> **WHAT IS BEING ASKED**:
Could you transcribe every record below exactly as written, leaving out any pictures?

> **DATA**:
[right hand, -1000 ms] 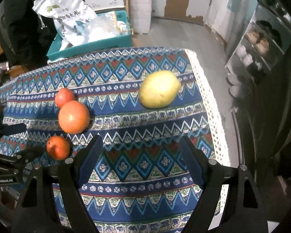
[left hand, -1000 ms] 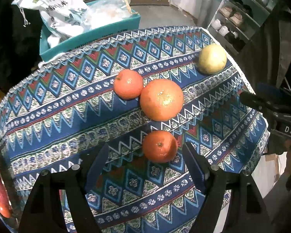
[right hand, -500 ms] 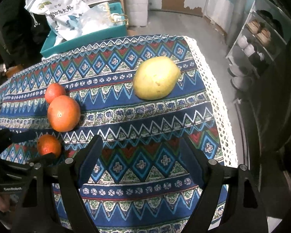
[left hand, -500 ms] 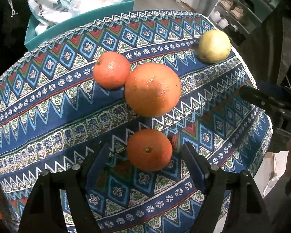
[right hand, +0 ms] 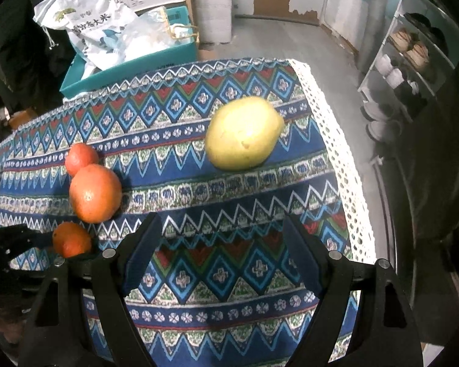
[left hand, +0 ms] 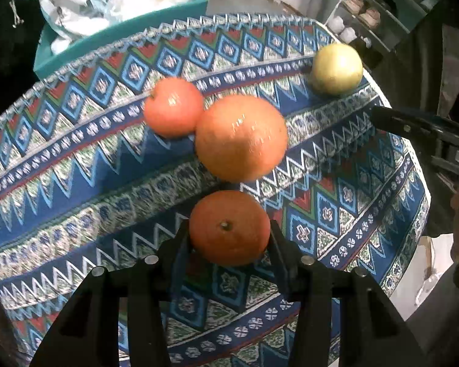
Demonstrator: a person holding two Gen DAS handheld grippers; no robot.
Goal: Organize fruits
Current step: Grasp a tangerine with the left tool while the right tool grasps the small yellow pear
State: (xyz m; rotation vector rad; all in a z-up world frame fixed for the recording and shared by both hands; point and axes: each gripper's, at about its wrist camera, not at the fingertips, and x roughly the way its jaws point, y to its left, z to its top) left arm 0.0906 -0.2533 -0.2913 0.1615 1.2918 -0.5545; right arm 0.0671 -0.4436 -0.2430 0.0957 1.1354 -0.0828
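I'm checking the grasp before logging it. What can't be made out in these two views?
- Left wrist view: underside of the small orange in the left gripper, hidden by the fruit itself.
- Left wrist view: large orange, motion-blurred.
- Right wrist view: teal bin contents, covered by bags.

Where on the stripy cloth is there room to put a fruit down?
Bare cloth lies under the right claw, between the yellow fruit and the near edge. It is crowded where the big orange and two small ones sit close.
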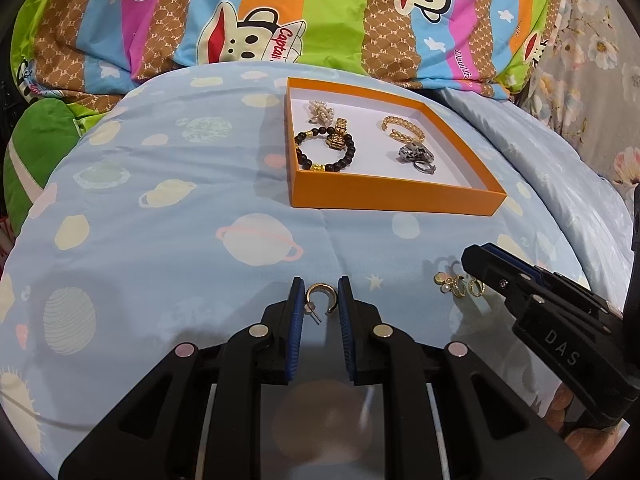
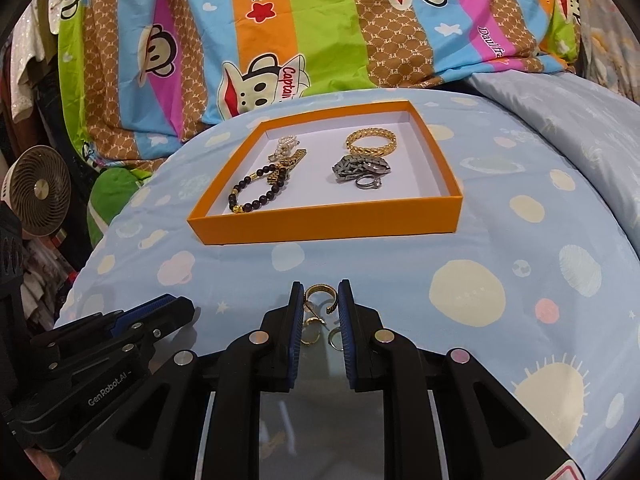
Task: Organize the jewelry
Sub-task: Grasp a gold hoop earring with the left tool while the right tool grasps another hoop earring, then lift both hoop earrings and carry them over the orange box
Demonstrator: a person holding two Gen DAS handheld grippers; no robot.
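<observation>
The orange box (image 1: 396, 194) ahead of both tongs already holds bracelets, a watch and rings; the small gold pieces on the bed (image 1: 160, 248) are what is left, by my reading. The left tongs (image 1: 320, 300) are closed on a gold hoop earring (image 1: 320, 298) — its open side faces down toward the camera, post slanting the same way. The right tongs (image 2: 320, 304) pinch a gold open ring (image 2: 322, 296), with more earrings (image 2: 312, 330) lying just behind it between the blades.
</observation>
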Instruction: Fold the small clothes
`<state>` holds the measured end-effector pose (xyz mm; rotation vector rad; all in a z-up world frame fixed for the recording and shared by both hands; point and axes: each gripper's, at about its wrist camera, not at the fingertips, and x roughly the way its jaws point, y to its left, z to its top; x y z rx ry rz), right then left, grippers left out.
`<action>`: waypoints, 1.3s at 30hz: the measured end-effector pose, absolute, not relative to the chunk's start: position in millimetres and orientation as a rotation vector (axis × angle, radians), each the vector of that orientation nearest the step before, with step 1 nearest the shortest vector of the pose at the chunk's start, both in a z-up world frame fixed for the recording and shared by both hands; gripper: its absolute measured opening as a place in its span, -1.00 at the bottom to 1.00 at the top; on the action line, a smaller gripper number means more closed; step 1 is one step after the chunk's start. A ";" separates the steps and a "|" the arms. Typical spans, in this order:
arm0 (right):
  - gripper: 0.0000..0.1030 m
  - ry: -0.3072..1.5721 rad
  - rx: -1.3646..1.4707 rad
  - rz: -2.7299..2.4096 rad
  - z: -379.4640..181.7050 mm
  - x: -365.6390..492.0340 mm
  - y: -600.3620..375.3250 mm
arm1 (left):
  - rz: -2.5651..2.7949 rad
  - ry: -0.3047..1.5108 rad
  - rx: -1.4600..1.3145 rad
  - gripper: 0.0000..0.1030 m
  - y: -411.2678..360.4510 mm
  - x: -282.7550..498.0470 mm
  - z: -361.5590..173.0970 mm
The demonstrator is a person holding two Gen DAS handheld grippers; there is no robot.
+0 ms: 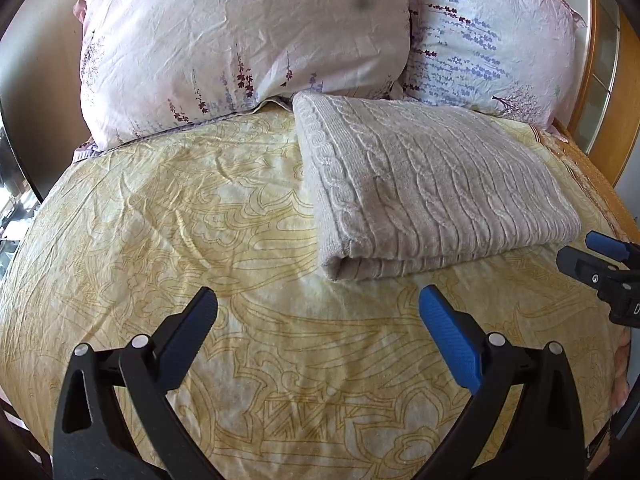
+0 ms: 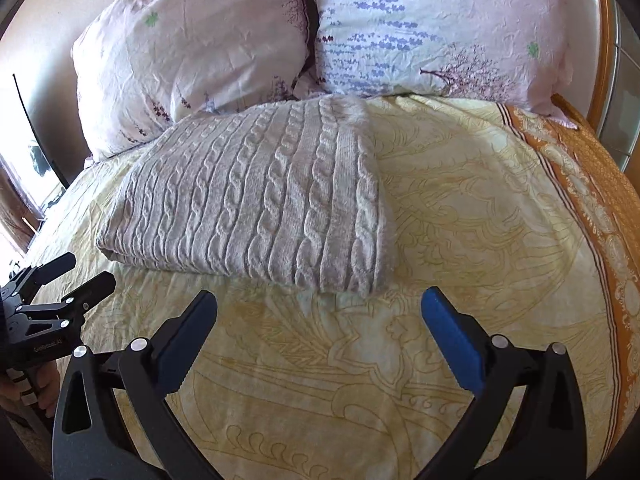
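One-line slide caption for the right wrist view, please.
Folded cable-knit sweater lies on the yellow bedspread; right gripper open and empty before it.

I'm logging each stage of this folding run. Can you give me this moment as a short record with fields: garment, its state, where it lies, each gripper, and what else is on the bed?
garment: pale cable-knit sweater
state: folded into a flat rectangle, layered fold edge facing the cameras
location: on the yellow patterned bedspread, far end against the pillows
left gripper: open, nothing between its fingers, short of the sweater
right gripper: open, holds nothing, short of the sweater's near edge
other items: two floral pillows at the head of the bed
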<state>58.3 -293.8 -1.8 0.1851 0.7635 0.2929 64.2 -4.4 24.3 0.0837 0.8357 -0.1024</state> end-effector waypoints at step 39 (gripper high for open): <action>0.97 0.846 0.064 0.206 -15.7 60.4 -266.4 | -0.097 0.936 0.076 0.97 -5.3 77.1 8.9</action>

> **ANSWER BOX**:
[right hand, -1000 ms] 
[left hand, -1000 ms] 
[right hand, -500 ms] 
[left hand, -500 ms] 
[right hand, +0 ms] 
[left hand, +0 ms] 
Demonstrator: a person holding two Gen DAS handheld grippers; no robot.
Goal: Organize fruits
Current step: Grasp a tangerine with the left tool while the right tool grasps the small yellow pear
State: (xyz m; rotation vector rad; all in a z-up world frame fixed for the recording and shared by both hands; point and axes: each gripper's, at about its wrist camera, not at the fingertips, and x roughly the way its jaws point, y to its left, z to its top) left arm 0.0906 -0.2533 -0.2913 0.1615 1.2918 -0.5545; right arm 0.0671 -0.4436 -0.2430 0.0957 1.1354 -0.0828
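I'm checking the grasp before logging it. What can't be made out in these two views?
- Left wrist view: underside of the small orange in the left gripper, hidden by the fruit itself.
- Left wrist view: large orange, motion-blurred.
- Right wrist view: teal bin contents, covered by bags.

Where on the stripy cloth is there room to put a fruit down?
Bare cloth lies under the right claw, between the yellow fruit and the near edge. It is crowded where the big orange and two small ones sit close.
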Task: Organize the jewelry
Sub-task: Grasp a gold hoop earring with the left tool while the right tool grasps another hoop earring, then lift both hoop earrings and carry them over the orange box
Demonstrator: a person holding two Gen DAS handheld grippers; no robot.
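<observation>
The orange box (image 1: 396, 194) ahead of both tongs already holds bracelets, a watch and rings; the small gold pieces on the bed (image 1: 160, 248) are what is left, by my reading. The left tongs (image 1: 320, 300) are closed on a gold hoop earring (image 1: 320, 298) — its open side faces down toward the camera, post slanting the same way. The right tongs (image 2: 320, 304) pinch a gold open ring (image 2: 322, 296), with more earrings (image 2: 312, 330) lying just behind it between the blades.
</observation>
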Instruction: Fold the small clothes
`<state>` holds the measured end-effector pose (xyz mm; rotation vector rad; all in a z-up world frame fixed for the recording and shared by both hands; point and axes: each gripper's, at about its wrist camera, not at the fingertips, and x roughly the way its jaws point, y to its left, z to its top; x y z rx ry rz), right then left, grippers left out.
`<action>`: waypoints, 1.3s at 30hz: the measured end-effector pose, absolute, not relative to the chunk's start: position in millimetres and orientation as a rotation vector (axis × angle, radians), each the vector of that orientation nearest the step before, with step 1 nearest the shortest vector of the pose at the chunk's start, both in a z-up world frame fixed for the recording and shared by both hands; gripper: its absolute measured opening as a place in its span, -1.00 at the bottom to 1.00 at the top; on the action line, a smaller gripper number means more closed; step 1 is one step after the chunk's start. A ";" separates the steps and a "|" the arms. Typical spans, in this order:
arm0 (right):
  - gripper: 0.0000..0.1030 m
  - ry: -0.3072..1.5721 rad
  - rx: -1.3646..1.4707 rad
  - rz: -2.7299..2.4096 rad
  - z: -379.4640..181.7050 mm
  - x: -365.6390..492.0340 mm
  - y: -600.3620..375.3250 mm
arm1 (left):
  - rz: -2.5651..2.7949 rad
  - ry: -0.3047..1.5108 rad
  - rx: -1.4600..1.3145 rad
  - gripper: 0.0000..0.1030 m
  - y: -411.2678..360.4510 mm
  - x: -282.7550..498.0470 mm
  - z: -361.5590..173.0970 mm
The demonstrator is a person holding two Gen DAS handheld grippers; there is no robot.
+0 ms: 
+0 ms: 
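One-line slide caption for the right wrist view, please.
Folded cable-knit sweater lies on the yellow bedspread; right gripper open and empty before it.

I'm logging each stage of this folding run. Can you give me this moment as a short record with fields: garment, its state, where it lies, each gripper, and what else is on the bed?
garment: pale cable-knit sweater
state: folded into a flat rectangle, layered fold edge facing the cameras
location: on the yellow patterned bedspread, far end against the pillows
left gripper: open, nothing between its fingers, short of the sweater
right gripper: open, holds nothing, short of the sweater's near edge
other items: two floral pillows at the head of the bed
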<state>58.3 -293.8 -1.8 0.1851 0.7635 0.2929 64.2 -4.4 24.3 0.0837 0.8357 -0.1024</state> end-effector waypoints at step 39 (gripper high for open): <action>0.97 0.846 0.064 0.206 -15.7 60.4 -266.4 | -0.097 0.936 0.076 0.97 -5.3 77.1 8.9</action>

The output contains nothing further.